• Task objective
Could you output all of the records below exactly as they appear?

• Records shown
=== Begin Enclosure ===
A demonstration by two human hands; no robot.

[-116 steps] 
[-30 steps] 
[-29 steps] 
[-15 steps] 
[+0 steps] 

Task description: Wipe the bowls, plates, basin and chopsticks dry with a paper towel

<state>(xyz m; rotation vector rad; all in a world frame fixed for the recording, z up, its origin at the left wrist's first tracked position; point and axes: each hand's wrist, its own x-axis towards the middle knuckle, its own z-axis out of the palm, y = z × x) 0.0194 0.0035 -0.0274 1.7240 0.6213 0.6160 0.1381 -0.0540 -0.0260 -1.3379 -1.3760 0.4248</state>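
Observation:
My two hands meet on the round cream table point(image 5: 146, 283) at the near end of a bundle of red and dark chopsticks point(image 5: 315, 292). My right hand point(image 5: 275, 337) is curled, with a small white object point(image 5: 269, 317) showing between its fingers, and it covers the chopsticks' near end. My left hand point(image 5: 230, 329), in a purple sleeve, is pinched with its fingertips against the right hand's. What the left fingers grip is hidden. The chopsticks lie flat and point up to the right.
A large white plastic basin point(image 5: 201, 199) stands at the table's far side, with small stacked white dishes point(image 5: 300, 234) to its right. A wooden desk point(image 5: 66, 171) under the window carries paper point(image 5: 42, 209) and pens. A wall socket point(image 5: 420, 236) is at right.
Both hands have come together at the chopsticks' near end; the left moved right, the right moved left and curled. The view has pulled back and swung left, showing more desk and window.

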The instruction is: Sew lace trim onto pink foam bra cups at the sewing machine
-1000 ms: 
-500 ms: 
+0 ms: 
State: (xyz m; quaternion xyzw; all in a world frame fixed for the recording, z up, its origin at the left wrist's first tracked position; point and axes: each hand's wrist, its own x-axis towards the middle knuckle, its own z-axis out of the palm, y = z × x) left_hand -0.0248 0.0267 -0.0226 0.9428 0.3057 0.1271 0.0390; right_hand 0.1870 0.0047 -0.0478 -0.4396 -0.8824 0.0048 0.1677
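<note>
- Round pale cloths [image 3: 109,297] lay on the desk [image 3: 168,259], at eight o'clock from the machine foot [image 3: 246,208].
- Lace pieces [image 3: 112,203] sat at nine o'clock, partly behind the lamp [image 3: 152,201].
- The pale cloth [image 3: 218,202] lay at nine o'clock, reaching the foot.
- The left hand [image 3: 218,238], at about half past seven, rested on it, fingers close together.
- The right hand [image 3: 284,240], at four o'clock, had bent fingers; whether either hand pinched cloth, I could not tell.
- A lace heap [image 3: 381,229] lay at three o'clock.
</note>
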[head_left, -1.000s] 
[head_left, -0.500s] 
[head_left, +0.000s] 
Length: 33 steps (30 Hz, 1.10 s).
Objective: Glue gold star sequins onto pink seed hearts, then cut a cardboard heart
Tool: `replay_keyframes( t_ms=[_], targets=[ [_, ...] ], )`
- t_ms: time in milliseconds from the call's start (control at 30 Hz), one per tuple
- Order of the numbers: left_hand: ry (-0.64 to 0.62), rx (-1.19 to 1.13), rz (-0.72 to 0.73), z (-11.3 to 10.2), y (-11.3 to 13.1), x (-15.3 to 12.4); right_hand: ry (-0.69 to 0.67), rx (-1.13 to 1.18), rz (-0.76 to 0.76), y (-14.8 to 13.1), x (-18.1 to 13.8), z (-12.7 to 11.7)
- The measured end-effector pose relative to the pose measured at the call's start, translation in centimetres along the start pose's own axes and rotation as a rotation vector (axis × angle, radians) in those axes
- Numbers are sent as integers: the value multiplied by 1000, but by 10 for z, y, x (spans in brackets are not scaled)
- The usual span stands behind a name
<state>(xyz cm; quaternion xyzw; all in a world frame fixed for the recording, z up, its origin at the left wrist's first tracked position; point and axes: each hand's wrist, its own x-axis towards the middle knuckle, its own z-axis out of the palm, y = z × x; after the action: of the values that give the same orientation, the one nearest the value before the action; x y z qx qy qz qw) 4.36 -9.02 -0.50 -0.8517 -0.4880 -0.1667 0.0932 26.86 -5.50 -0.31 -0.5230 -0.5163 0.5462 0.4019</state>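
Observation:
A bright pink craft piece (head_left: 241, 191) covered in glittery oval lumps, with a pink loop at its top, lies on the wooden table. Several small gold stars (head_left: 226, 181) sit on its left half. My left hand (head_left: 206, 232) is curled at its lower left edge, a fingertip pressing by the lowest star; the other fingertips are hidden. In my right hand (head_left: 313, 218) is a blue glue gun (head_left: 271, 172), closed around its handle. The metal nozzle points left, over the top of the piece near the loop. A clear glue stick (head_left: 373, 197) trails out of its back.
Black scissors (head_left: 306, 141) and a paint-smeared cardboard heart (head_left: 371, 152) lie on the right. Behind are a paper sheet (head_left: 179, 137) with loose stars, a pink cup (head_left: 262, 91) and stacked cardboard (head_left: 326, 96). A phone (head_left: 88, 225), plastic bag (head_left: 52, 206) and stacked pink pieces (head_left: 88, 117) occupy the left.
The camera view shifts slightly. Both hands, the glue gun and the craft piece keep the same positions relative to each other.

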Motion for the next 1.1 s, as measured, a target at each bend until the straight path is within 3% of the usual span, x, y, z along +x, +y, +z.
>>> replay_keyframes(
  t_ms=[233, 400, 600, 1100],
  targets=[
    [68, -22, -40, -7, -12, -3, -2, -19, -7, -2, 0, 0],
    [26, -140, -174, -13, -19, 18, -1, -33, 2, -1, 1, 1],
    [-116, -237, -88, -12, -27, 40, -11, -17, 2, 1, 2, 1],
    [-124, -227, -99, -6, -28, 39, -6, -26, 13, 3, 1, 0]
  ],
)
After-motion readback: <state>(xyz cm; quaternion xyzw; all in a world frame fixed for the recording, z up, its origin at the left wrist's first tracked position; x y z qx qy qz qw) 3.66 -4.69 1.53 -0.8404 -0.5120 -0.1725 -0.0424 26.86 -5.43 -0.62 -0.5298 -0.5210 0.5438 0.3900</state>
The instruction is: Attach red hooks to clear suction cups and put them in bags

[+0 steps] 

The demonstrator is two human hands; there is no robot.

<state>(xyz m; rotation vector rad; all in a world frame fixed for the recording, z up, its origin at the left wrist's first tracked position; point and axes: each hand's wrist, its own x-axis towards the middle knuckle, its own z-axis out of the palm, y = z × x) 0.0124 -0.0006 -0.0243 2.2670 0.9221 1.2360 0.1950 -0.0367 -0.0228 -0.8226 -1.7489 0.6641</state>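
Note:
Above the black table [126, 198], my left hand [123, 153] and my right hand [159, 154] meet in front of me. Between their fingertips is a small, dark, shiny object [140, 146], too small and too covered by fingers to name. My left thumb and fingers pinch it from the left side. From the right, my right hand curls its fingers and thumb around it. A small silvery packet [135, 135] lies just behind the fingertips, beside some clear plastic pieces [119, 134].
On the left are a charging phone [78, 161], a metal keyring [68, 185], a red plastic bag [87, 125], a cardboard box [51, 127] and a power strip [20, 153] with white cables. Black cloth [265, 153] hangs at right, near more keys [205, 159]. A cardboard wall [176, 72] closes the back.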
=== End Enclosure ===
• Solution for this exercise
A demonstration by two human hands; no robot.

[-116 steps] 
[-30 steps] 
[-29 steps] 
[-15 steps] 
[+0 steps] 

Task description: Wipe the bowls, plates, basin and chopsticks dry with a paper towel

<state>(xyz m; rotation vector rad; all in a world frame fixed for the recording, z up, its origin at the left wrist's first tracked position; point and axes: each hand's wrist, its own x-axis towards the middle knuckle, its own z-axis out of the palm, y = z × x) 0.0194 0.0035 -0.0274 1.7240 0.6213 0.6160 0.1381 -0.0540 -0.0260 -1.3379 -1.3760 0.4248</state>
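Observation:
My two hands meet on the round cream table point(image 5: 146, 283) at the near end of a bundle of red and dark chopsticks point(image 5: 315, 292). My right hand point(image 5: 275, 337) is curled, with a small white object point(image 5: 269, 317) showing between its fingers, and it covers the chopsticks' near end. My left hand point(image 5: 230, 329), in a purple sleeve, is pinched with its fingertips against the right hand's. What the left fingers grip is hidden. The chopsticks lie flat and point up to the right.
A large white plastic basin point(image 5: 201, 199) stands at the table's far side, with small stacked white dishes point(image 5: 300, 234) to its right. A wooden desk point(image 5: 66, 171) under the window carries paper point(image 5: 42, 209) and pens. A wall socket point(image 5: 420, 236) is at right.
Both hands have come together at the chopsticks' near end; the left moved right, the right moved left and curled. The view has pulled back and swung left, showing more desk and window.
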
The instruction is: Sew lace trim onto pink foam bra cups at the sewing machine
-1000 ms: 
-500 ms: 
+0 ms: 
State: (xyz m; quaternion xyzw; all in a world frame fixed for the recording, z up, its origin at the left wrist's first tracked position; point and axes: each hand's wrist, its own x-axis towards the middle knuckle, its own z-axis out of the palm, y = z × x) left_hand -0.0248 0.0267 -0.0226 0.9428 0.3057 0.1271 0.0390; right_hand 0.1870 0.0047 -0.0478 -0.4396 -0.8824 0.0048 0.1677
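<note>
- Round pale cloths [image 3: 109,297] lay on the desk [image 3: 168,259], at eight o'clock from the machine foot [image 3: 246,208].
- Lace pieces [image 3: 112,203] sat at nine o'clock, partly behind the lamp [image 3: 152,201].
- The pale cloth [image 3: 218,202] lay at nine o'clock, reaching the foot.
- The left hand [image 3: 218,238], at about half past seven, rested on it, fingers close together.
- The right hand [image 3: 284,240], at four o'clock, had bent fingers; whether either hand pinched cloth, I could not tell.
- A lace heap [image 3: 381,229] lay at three o'clock.
</note>
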[head_left, -1.000s] 
[head_left, -0.500s] 
[head_left, +0.000s] 
Length: 33 steps (30 Hz, 1.10 s).
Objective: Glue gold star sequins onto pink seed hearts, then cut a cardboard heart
Tool: `replay_keyframes( t_ms=[_], targets=[ [_, ...] ], )`
- t_ms: time in milliseconds from the call's start (control at 30 Hz), one per tuple
- Order of the numbers: left_hand: ry (-0.64 to 0.62), rx (-1.19 to 1.13), rz (-0.72 to 0.73), z (-11.3 to 10.2), y (-11.3 to 13.1), x (-15.3 to 12.4); right_hand: ry (-0.69 to 0.67), rx (-1.13 to 1.18), rz (-0.76 to 0.76), y (-14.8 to 13.1), x (-18.1 to 13.8), z (-12.7 to 11.7)
- The measured end-effector pose relative to the pose measured at the call's start, translation in centimetres along the start pose's own axes and rotation as a rotation vector (axis × angle, radians) in those axes
- Numbers are sent as integers: the value multiplied by 1000, but by 10 for z, y, x (spans in brackets are not scaled)
- The usual span stands behind a name
<state>(xyz cm; quaternion xyzw; all in a world frame fixed for the recording, z up, its origin at the left wrist's first tracked position; point and axes: each hand's wrist, its own x-axis towards the middle knuckle, its own z-axis out of the palm, y = z × x; after the action: of the values that give the same orientation, the one nearest the value before the action; x y z qx qy qz qw) 4.36 -9.02 -0.50 -0.8517 -0.4880 -0.1667 0.0932 26.86 -5.50 -0.31 -0.5230 -0.5163 0.5462 0.4019</state>
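Observation:
A bright pink craft piece (head_left: 241, 191) covered in glittery oval lumps, with a pink loop at its top, lies on the wooden table. Several small gold stars (head_left: 226, 181) sit on its left half. My left hand (head_left: 206, 232) is curled at its lower left edge, a fingertip pressing by the lowest star; the other fingertips are hidden. In my right hand (head_left: 313, 218) is a blue glue gun (head_left: 271, 172), closed around its handle. The metal nozzle points left, over the top of the piece near the loop. A clear glue stick (head_left: 373, 197) trails out of its back.
Black scissors (head_left: 306, 141) and a paint-smeared cardboard heart (head_left: 371, 152) lie on the right. Behind are a paper sheet (head_left: 179, 137) with loose stars, a pink cup (head_left: 262, 91) and stacked cardboard (head_left: 326, 96). A phone (head_left: 88, 225), plastic bag (head_left: 52, 206) and stacked pink pieces (head_left: 88, 117) occupy the left.
The camera view shifts slightly. Both hands, the glue gun and the craft piece keep the same positions relative to each other.
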
Motion for the next 1.1 s, as measured, a target at each bend until the straight path is within 3% of the usual span, x, y, z along +x, +y, +z.
>>> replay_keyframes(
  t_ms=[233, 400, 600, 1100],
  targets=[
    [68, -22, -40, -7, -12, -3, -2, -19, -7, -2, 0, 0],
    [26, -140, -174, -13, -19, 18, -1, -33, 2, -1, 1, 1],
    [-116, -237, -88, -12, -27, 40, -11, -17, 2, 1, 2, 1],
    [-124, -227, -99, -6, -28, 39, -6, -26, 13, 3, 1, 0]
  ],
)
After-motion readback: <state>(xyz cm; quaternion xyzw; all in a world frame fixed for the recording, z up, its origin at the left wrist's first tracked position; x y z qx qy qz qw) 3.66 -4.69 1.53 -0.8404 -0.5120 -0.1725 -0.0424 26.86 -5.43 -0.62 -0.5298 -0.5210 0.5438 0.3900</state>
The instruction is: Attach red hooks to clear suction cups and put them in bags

[+0 steps] 

The demonstrator is two human hands; there is no robot.

<state>(xyz m; rotation vector rad; all in a world frame fixed for the recording, z up, its origin at the left wrist's first tracked position; point and axes: each hand's wrist, its own x-axis towards the middle knuckle, its own z-axis out of the palm, y = z × x) 0.0124 -0.0006 -0.0243 2.2670 0.9221 1.2360 0.1950 -0.0367 -0.0228 -0.8226 -1.7489 0.6641</state>
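Note:
Above the black table [126, 198], my left hand [123, 153] and my right hand [159, 154] meet in front of me. Between their fingertips is a small, dark, shiny object [140, 146], too small and too covered by fingers to name. My left thumb and fingers pinch it from the left side. From the right, my right hand curls its fingers and thumb around it. A small silvery packet [135, 135] lies just behind the fingertips, beside some clear plastic pieces [119, 134].
On the left are a charging phone [78, 161], a metal keyring [68, 185], a red plastic bag [87, 125], a cardboard box [51, 127] and a power strip [20, 153] with white cables. Black cloth [265, 153] hangs at right, near more keys [205, 159]. A cardboard wall [176, 72] closes the back.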

That completes the answer to the exercise.